Work instruction: Print, from the listing below, the lines starting at the line containing "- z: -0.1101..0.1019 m" and ending at the line containing "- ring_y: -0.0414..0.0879", exactly as they stand, and print nothing else.

Data provided:
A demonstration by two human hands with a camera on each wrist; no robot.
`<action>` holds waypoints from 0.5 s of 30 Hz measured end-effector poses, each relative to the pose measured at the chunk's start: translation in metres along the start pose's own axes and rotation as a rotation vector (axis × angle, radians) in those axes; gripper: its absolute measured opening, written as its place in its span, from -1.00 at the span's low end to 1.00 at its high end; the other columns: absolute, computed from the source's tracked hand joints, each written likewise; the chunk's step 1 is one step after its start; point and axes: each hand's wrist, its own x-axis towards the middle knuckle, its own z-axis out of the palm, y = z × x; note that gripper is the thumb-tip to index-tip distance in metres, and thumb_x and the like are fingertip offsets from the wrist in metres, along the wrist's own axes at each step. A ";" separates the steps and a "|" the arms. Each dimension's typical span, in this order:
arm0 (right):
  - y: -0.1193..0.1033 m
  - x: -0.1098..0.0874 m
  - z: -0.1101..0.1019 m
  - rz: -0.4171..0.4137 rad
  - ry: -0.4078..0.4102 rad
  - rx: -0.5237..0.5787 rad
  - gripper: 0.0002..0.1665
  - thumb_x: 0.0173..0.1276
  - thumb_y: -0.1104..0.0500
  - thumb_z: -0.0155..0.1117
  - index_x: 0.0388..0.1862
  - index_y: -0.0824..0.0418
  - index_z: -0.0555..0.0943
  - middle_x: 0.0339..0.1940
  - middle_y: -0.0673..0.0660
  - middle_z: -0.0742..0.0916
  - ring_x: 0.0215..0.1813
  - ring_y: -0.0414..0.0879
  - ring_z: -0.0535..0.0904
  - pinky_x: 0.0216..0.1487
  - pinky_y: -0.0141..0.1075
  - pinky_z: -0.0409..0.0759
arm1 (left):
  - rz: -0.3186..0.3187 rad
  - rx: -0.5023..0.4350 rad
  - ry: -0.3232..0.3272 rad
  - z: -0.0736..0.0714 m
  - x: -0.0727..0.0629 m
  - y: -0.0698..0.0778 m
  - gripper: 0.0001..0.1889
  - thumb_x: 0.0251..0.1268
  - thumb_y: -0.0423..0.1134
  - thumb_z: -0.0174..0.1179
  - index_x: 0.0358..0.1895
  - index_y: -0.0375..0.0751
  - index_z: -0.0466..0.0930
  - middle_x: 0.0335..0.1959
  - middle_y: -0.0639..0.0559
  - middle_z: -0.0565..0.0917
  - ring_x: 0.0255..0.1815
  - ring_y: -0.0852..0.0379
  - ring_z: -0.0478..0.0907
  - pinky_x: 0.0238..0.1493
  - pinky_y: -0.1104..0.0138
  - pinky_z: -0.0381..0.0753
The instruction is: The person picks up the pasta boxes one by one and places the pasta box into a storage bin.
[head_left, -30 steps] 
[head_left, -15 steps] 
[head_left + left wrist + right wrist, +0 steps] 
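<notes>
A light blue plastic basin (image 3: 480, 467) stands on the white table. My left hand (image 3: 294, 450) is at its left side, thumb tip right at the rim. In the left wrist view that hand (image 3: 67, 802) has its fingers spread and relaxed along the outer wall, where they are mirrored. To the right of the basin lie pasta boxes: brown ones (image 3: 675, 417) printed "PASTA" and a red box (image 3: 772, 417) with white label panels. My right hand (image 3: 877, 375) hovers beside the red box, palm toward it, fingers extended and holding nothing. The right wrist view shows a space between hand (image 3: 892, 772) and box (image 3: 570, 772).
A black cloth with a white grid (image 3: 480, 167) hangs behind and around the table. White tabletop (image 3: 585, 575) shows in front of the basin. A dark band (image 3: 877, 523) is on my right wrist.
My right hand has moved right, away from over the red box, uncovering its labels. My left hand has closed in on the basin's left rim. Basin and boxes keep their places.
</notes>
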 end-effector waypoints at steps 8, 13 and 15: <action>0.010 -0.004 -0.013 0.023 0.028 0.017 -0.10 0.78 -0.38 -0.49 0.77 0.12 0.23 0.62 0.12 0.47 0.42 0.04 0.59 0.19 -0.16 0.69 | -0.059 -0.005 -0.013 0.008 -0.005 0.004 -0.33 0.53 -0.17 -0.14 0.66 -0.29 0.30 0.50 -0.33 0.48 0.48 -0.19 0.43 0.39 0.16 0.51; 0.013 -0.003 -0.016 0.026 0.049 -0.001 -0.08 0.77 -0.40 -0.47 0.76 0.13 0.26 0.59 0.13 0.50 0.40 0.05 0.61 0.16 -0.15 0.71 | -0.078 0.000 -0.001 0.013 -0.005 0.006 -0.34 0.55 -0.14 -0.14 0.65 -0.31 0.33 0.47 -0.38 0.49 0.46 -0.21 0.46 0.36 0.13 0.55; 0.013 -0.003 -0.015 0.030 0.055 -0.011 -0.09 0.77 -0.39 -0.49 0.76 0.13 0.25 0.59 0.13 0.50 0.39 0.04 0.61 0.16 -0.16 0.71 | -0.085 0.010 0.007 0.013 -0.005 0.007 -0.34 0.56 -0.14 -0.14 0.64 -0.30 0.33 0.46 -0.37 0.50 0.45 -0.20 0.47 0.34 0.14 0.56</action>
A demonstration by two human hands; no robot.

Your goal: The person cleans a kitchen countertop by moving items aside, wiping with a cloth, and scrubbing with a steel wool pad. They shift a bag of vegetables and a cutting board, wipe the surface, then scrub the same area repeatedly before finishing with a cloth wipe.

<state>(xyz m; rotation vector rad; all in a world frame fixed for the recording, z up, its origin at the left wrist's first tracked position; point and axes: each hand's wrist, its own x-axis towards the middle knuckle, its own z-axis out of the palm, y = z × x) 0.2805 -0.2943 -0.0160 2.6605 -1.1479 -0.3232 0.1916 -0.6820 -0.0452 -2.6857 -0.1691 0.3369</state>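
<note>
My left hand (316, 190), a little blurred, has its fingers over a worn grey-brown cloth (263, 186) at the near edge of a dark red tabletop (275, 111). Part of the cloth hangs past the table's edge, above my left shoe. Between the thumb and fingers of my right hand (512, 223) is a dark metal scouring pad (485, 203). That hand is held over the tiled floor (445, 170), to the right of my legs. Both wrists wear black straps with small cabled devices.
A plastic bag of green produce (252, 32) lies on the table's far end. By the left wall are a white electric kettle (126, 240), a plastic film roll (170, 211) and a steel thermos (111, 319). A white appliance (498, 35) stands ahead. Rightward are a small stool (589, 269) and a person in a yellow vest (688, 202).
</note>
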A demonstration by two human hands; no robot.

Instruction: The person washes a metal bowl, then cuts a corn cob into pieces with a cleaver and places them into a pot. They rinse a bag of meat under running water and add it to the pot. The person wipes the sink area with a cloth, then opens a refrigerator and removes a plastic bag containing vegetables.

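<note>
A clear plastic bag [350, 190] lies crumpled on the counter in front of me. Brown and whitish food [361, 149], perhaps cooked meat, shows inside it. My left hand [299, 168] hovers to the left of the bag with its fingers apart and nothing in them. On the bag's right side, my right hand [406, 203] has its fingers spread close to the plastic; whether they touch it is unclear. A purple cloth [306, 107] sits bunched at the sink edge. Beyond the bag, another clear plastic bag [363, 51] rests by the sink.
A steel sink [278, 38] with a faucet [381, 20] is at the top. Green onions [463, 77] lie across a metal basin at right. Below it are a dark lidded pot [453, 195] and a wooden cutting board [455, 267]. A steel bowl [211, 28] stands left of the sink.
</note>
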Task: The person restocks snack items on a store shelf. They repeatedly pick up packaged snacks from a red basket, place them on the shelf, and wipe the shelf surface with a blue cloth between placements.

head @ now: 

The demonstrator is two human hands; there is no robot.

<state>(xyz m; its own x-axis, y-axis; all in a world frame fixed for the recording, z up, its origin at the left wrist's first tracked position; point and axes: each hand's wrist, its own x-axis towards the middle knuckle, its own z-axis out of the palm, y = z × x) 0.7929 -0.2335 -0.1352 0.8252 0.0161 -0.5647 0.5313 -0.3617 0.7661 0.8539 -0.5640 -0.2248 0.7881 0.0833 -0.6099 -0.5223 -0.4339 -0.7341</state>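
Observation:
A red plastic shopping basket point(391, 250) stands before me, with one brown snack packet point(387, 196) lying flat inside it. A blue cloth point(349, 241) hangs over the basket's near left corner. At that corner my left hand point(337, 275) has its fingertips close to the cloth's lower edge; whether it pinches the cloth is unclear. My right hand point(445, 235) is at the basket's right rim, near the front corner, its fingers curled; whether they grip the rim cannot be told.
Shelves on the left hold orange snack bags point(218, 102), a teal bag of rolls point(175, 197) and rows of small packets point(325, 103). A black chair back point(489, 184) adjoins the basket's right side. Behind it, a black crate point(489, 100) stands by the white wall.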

Result for this exercise:
  - z: -0.1101..0.1019 m
  - rz: -0.4171..0.4137 rad
  - ry: -0.4078..0.4102 rad
  - rx: -0.5237..0.5787 rad
  - gripper: 0.0002..0.1665
  - thumb_x: 0.0173..0.1276
  - thumb_y: -0.1104..0.0500
  - thumb_z: -0.0155..0.1117
  - index_x: 0.0388..0.1862
  - index_y: -0.0824..0.0418
  - index_z: -0.0555..0.0943
  - middle_x: 0.0339..0.1940
  - middle_y: -0.0673..0.0660
  - middle_z: -0.0742..0.0916
  - ring_x: 0.0215..0.1813
  - ring_y: -0.0414..0.0879

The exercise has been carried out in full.